**ASSIGNMENT**
Show every line in the records below that contains the word "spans".
(DATA EXTRACT)
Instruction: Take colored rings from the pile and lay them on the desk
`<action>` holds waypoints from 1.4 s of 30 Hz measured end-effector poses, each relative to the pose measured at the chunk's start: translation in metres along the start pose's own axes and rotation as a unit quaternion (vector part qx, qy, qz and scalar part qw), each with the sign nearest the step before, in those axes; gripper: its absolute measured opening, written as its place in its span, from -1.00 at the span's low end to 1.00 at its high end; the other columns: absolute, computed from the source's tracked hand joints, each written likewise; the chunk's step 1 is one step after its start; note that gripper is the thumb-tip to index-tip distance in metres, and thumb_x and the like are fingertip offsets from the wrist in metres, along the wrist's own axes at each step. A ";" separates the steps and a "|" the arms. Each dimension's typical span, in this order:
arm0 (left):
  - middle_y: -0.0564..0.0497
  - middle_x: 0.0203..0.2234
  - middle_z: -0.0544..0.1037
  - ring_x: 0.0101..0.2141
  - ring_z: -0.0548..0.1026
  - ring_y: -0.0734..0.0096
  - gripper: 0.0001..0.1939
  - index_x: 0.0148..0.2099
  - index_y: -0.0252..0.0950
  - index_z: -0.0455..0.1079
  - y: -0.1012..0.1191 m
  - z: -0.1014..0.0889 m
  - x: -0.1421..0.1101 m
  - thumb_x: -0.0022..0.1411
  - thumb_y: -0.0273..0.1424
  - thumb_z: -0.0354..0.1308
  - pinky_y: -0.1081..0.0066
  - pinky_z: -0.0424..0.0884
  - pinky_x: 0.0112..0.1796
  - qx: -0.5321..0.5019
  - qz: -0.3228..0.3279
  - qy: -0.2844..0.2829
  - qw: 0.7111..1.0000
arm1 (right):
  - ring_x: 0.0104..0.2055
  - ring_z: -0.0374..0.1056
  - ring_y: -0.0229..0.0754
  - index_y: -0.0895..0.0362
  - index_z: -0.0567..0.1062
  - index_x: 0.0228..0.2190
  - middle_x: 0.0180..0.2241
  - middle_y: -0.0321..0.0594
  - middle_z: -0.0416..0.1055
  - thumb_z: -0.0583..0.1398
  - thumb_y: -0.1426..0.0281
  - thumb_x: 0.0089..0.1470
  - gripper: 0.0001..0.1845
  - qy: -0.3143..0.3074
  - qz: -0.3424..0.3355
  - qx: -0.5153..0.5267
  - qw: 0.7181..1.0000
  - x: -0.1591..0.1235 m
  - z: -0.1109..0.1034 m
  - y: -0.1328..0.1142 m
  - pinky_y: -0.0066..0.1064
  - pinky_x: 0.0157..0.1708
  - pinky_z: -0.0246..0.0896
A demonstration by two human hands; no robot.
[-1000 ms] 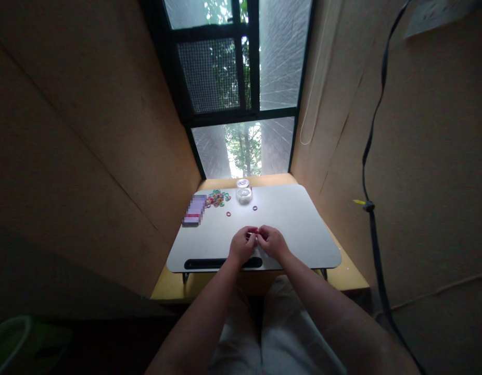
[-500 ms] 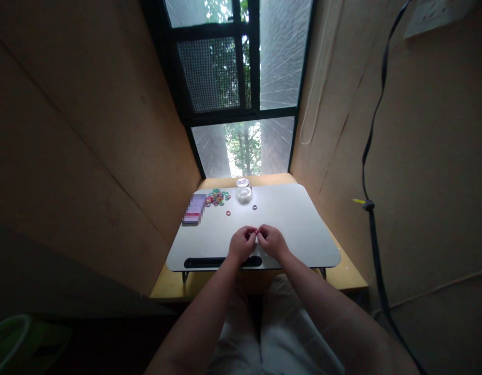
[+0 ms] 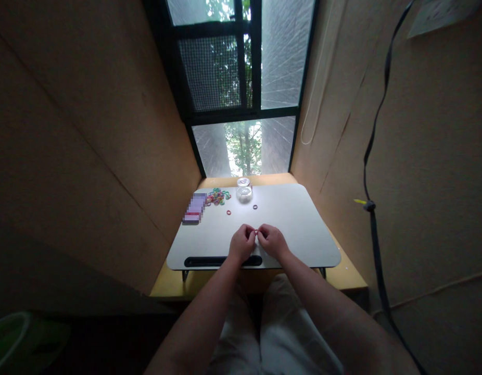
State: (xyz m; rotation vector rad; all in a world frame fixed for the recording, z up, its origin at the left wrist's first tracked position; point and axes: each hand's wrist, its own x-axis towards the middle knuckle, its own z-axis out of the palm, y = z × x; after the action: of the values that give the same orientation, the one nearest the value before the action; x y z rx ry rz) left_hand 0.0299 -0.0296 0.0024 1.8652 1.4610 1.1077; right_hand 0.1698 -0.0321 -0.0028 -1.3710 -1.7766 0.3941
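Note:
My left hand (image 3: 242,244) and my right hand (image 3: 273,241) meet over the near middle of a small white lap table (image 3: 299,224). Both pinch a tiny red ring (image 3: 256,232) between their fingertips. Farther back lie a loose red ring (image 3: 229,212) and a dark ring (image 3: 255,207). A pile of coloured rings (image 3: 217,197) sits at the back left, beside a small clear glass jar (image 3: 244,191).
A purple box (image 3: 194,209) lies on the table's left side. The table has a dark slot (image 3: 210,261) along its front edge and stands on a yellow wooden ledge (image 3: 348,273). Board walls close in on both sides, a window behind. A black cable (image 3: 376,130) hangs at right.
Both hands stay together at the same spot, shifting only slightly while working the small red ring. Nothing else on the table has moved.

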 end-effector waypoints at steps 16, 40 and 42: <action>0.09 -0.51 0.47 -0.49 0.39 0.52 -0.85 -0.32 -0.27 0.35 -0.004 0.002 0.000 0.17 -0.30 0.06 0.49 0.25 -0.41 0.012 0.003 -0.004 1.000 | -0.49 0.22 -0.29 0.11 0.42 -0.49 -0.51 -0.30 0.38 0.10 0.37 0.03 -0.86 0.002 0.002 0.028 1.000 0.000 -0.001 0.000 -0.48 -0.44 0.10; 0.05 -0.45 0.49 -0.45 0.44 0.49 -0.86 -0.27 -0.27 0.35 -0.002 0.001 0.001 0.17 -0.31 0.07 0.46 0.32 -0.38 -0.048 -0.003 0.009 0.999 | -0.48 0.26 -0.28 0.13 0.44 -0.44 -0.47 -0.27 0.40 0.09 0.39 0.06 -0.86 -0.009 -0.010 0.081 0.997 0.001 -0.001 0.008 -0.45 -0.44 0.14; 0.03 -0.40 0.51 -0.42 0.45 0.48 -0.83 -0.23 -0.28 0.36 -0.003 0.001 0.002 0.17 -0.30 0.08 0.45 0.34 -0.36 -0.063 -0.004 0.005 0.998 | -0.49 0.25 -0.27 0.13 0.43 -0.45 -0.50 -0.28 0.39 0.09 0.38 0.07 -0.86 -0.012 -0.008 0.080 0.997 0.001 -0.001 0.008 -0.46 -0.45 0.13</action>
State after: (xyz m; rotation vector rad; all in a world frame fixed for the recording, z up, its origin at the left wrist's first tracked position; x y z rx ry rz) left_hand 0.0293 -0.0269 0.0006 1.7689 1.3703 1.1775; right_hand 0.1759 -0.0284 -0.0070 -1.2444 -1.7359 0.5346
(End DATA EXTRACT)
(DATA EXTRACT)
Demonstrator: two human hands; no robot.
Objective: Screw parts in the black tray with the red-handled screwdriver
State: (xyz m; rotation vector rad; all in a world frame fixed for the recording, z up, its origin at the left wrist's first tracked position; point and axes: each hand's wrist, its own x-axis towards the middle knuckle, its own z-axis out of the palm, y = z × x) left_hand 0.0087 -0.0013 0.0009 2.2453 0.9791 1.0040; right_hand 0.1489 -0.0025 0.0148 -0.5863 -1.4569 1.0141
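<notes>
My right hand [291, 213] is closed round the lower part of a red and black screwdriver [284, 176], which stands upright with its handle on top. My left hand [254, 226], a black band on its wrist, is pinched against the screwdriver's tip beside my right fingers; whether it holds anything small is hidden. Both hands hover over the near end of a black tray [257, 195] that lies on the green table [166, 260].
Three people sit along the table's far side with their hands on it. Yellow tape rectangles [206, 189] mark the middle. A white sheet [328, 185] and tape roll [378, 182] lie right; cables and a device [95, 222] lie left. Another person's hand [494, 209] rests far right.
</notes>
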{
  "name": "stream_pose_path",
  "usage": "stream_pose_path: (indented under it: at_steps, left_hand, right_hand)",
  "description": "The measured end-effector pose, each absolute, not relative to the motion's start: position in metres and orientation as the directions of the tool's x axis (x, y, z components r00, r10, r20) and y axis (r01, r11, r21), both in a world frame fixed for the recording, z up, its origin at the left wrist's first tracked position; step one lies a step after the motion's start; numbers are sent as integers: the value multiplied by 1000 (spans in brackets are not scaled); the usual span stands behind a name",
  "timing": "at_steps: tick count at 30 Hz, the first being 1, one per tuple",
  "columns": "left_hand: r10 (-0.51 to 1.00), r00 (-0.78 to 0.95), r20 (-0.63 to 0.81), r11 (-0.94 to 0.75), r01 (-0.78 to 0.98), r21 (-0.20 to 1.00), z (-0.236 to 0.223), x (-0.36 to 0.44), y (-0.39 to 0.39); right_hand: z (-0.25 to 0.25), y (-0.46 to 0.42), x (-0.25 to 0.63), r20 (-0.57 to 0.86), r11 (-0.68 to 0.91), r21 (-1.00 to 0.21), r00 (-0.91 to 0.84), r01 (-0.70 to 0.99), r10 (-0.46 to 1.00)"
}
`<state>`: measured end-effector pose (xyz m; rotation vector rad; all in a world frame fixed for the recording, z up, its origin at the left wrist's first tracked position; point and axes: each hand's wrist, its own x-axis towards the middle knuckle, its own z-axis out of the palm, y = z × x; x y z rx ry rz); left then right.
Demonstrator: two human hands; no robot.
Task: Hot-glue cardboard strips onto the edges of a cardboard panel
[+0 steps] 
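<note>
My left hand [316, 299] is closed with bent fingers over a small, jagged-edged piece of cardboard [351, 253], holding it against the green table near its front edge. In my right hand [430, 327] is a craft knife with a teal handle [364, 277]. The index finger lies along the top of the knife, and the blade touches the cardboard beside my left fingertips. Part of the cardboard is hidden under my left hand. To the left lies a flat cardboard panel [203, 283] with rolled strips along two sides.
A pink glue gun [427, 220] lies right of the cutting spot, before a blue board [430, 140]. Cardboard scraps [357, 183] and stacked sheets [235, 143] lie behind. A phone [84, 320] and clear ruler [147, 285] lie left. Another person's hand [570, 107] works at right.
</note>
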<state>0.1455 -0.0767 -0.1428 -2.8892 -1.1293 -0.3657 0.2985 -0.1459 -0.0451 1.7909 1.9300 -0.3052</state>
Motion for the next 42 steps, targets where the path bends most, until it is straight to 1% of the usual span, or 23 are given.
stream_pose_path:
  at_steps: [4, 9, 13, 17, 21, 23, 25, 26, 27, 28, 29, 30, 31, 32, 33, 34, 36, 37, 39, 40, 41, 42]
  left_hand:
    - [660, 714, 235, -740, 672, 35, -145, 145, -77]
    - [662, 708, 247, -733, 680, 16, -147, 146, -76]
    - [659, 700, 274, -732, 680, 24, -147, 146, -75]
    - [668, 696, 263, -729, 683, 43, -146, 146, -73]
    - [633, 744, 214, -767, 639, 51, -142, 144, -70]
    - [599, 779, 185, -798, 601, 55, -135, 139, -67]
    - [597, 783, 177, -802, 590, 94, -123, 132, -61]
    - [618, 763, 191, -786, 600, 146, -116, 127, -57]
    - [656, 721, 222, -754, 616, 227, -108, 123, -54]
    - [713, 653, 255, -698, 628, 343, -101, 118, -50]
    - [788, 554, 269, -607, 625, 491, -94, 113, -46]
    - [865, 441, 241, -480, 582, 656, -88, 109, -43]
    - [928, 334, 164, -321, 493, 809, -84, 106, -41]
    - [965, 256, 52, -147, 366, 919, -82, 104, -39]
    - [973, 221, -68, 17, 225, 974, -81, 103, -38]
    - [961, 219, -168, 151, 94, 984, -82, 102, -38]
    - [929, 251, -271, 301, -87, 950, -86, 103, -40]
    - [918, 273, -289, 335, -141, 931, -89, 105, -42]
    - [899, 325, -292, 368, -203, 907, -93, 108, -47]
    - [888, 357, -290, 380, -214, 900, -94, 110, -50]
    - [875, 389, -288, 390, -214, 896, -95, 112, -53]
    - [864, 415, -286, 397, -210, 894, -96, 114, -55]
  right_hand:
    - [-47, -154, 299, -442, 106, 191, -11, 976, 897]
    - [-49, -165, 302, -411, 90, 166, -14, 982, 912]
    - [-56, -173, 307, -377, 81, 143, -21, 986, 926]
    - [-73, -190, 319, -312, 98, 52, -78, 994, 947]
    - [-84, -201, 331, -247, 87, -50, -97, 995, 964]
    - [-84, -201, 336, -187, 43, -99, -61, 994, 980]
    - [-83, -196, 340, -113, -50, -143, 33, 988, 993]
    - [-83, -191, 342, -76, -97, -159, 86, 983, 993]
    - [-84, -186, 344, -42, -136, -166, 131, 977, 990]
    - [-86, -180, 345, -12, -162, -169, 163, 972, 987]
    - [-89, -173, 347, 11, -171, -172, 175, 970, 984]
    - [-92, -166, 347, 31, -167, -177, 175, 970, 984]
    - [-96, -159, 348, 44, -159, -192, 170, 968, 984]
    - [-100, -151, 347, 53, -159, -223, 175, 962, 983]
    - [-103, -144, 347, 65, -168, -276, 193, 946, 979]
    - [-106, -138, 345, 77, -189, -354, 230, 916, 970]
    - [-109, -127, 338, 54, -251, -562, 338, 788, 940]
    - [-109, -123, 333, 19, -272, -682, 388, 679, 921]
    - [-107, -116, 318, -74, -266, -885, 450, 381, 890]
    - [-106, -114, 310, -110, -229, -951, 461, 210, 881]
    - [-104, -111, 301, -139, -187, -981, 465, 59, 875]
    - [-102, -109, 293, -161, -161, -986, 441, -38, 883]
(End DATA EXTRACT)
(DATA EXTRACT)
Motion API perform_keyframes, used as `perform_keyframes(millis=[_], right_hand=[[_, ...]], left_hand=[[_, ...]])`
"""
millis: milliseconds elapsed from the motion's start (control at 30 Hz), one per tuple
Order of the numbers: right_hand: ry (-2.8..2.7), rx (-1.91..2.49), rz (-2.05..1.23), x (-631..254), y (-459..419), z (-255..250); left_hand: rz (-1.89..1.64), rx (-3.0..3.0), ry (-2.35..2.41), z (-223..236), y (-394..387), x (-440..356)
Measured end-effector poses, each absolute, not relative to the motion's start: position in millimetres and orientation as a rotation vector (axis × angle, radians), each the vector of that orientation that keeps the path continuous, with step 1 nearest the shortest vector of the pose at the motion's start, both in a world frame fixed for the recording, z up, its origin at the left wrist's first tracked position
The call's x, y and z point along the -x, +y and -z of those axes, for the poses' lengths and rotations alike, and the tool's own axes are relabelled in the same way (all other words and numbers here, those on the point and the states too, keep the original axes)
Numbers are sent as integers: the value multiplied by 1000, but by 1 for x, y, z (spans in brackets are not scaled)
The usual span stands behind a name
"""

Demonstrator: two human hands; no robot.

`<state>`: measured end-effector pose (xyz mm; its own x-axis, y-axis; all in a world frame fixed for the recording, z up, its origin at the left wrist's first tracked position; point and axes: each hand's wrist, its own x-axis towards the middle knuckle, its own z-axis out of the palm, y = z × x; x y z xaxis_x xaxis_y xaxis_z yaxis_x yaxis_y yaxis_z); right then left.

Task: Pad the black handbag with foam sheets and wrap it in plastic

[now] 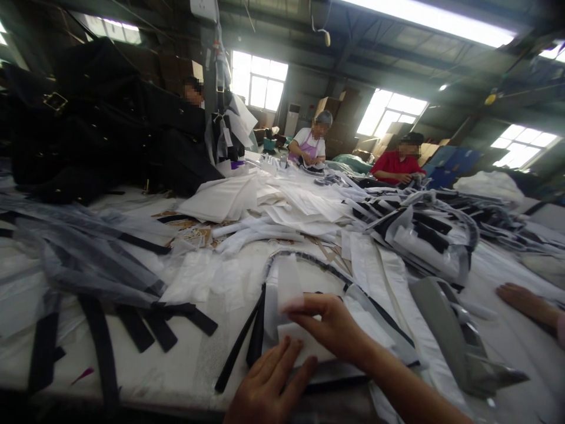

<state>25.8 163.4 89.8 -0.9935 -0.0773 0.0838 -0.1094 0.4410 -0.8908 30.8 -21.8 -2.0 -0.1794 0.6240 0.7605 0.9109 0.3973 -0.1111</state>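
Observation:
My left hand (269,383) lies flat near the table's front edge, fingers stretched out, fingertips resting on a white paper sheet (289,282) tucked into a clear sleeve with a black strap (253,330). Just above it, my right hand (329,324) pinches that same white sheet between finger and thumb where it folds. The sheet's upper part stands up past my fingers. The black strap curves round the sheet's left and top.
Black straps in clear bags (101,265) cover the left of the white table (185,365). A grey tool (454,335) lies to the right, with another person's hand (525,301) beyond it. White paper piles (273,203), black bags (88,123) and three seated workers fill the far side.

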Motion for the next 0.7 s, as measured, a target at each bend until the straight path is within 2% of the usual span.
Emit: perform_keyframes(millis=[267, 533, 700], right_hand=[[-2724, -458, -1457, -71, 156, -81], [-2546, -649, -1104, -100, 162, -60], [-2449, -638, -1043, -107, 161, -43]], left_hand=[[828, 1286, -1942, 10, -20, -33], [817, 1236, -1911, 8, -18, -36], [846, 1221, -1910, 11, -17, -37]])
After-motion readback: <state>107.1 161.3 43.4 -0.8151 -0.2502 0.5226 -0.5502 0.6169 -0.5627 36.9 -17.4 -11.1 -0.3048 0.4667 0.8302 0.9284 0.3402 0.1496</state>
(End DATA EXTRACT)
**REPLY TO THE TASK**
  "description": "The measured end-effector pose, each absolute, not relative to the motion's start: position in metres and orientation as the directions of the tool's x axis (x, y, z components r00, r10, r20) and y axis (r01, r11, r21), both in a world frame fixed for the recording, z up, its origin at the left wrist's first tracked position; step one lies a step after the motion's start; numbers are sent as integers: the value multiplied by 1000 (spans in brackets are not scaled); the usual span stands behind a name",
Numbers are sent as integers: the value multiplied by 1000, but by 1 for x, y, z (spans in brackets are not scaled)

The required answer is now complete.